According to Spiegel, four of the men have German nationality, another four have Armenian, Afghan, Kuwaiti and Montenegrin nationality, and the nationality of the other two had not been clarified by the court.
The outlet reports six of the men were born in Hamburg, and the others were born in Poland, Egypt, Libya, Kuwait and Iran.
Prosecutors had sought sentences of between one year and three months to three years for nine of the defendants, while defence lawyers sought acquittal for all 10.
According to Spiegel, under juvenile criminal law in Germany the length of youth sentences is based on the educational needs of the individual defendant.
The court heard none of the defendants had committed sexual offences before or had previously faced a youth sentence.
Psychiatrist Nahlah Saimeh, who reportedly appeared before the court as an expert witness, said in a controversial interview with Spiegel that the gang rape may have been a way to vent “frustration” due to “migration experiences and sociocultural homelessness”.
Dr Saimeh said perpetrators “who live on the margins of society, completely uprooted culturally, linguistically and socially” could face a “mix of emotions of anger, sadness, powerlessness, depression, fantasies of grandeur as a compensation attempt to cope with one’s own misery, and drug use”.
“Disordered, unprepared migration experiences and sociocultural homelessness increase the risk of addiction and psychosis,” she said.
“Sex is also a means of venting frustration and anger, a means of warding off sadness and emptiness, and in a group of men with the same fate it also creates identity and strengthens the group feeling.”
She added, “The victim becomes a pure instrument for their own sexual gratification.
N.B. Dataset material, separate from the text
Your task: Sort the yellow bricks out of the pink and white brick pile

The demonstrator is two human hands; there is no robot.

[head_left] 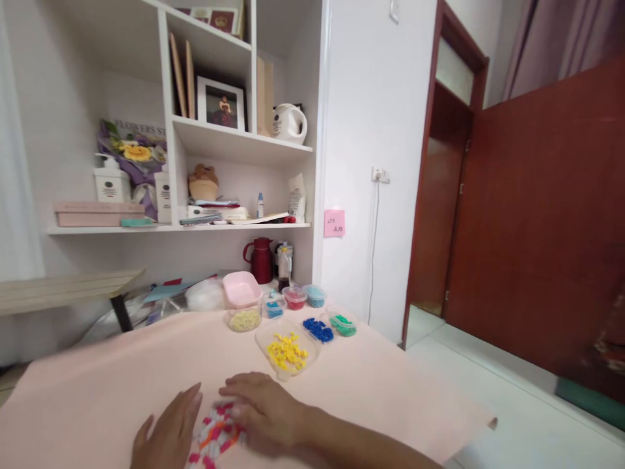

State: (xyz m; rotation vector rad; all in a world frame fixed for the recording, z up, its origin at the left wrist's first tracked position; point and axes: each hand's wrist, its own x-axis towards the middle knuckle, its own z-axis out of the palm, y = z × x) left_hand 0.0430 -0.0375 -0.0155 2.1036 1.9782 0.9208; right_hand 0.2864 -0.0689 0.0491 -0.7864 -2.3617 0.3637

It’s about an immediate need, opportunity, inner conviction and the right of the stronger.”
As outrage at the verdict spread, court officials and lawyers have complained of a flood of hateful comments, personal attacks, insults and threats on social media.
“We are observing the hostility in connection with the proceedings and the verdict with great concern,” Kai Wantzen, spokesman for Hamburg Regional Court, told Spiegel on Friday.
“The hate messages currently being spread, which have far left the ground of a factual dispute and in many cases reach the level of criminal law, have … reached a new, worrying level in terms of intensity and volume.”
Hamburg Working Group for Criminal Defense Lawyers chairman Arne Timmermann told the outlet that lawyers involved in the proceedings were being threatened on social media, in emails and phone calls.
He criticised the Spiegel interview with Dr Saimeh, saying she had created a “general profile of perpetrators” but that in the current case “almost all of the defendants speak perfect German … are devout Christians and do voluntary social work”.
The Hamburg Judges Association said it was dismayed by the “unbearable agitation against a colleague who had fulfilled the task assigned to her under the (law) in this difficult case”.
“The calls for violence against the judge — which also have an anti-migrant background — are completely unbearable,” chairwoman Heike Hummelmeier told Spiegel.